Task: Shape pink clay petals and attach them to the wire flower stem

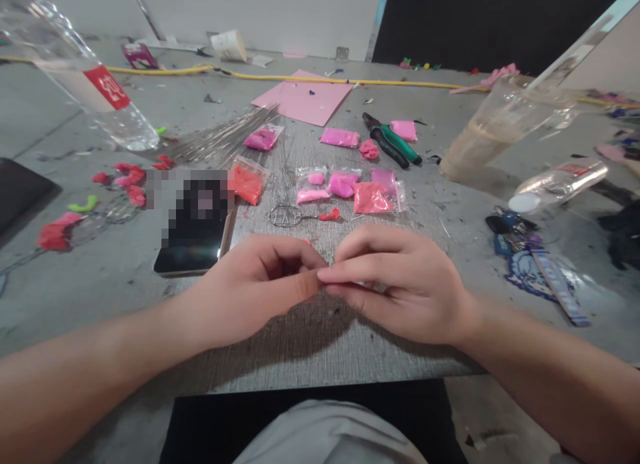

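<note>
My left hand (255,291) and my right hand (410,281) meet fingertip to fingertip above the near part of the grey board. Both are closed in a pinch. Whatever they pinch is hidden by the fingers; a trace of red shows under them. Just beyond lies a twisted wire loop (286,215) with a red clay piece (329,215) on its end. Behind that are small clear bags of pink clay (344,183), red clay (374,197) and orange-red clay (247,184). A smartphone (193,234) lies beside my left hand.
Green-handled pliers (393,141), a bundle of thin wires (220,137) and pink paper (310,97) lie further back. A tilted-looking water bottle (85,84) is at left, a cup of brown drink (480,137) at right. Keys with charms (535,271) lie by my right forearm.
</note>
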The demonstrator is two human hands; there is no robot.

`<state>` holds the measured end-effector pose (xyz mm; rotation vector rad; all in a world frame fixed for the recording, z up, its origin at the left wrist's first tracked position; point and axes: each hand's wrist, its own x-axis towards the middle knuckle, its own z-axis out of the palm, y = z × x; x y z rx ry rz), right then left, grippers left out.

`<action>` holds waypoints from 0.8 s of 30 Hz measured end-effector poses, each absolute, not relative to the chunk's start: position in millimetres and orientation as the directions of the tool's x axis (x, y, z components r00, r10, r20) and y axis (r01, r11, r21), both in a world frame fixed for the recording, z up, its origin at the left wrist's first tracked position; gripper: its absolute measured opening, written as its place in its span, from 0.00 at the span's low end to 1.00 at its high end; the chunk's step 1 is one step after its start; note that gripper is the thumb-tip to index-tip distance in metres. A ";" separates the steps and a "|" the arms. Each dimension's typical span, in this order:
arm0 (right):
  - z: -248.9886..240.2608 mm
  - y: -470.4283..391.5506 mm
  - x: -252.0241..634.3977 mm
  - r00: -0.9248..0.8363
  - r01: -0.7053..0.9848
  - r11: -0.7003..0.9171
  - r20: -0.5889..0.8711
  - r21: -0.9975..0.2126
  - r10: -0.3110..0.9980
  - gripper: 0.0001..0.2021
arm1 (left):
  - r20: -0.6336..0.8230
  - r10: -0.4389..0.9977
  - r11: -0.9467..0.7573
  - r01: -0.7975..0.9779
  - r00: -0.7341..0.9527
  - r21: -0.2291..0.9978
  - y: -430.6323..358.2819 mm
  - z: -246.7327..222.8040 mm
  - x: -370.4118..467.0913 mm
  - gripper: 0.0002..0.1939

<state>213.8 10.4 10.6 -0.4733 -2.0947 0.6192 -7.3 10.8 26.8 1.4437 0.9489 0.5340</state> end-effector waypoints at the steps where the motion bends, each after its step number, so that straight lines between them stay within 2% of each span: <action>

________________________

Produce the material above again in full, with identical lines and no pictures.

__ANSWER AREA__.
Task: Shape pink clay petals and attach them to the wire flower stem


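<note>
My left hand (255,291) and my right hand (410,281) meet fingertip to fingertip above the near part of the grey board. Both are closed in a pinch. Whatever they pinch is hidden by the fingers; a trace of red shows under them. Just beyond lies a twisted wire loop (286,215) with a red clay piece (329,215) on its end. Behind that are small clear bags of pink clay (344,183), red clay (374,197) and orange-red clay (247,184). A smartphone (193,234) lies beside my left hand.
Green-handled pliers (393,141), a bundle of thin wires (220,137) and pink paper (310,97) lie further back. A tilted-looking water bottle (85,84) is at left, a cup of brown drink (480,137) at right. Keys with charms (535,271) lie by my right forearm.
</note>
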The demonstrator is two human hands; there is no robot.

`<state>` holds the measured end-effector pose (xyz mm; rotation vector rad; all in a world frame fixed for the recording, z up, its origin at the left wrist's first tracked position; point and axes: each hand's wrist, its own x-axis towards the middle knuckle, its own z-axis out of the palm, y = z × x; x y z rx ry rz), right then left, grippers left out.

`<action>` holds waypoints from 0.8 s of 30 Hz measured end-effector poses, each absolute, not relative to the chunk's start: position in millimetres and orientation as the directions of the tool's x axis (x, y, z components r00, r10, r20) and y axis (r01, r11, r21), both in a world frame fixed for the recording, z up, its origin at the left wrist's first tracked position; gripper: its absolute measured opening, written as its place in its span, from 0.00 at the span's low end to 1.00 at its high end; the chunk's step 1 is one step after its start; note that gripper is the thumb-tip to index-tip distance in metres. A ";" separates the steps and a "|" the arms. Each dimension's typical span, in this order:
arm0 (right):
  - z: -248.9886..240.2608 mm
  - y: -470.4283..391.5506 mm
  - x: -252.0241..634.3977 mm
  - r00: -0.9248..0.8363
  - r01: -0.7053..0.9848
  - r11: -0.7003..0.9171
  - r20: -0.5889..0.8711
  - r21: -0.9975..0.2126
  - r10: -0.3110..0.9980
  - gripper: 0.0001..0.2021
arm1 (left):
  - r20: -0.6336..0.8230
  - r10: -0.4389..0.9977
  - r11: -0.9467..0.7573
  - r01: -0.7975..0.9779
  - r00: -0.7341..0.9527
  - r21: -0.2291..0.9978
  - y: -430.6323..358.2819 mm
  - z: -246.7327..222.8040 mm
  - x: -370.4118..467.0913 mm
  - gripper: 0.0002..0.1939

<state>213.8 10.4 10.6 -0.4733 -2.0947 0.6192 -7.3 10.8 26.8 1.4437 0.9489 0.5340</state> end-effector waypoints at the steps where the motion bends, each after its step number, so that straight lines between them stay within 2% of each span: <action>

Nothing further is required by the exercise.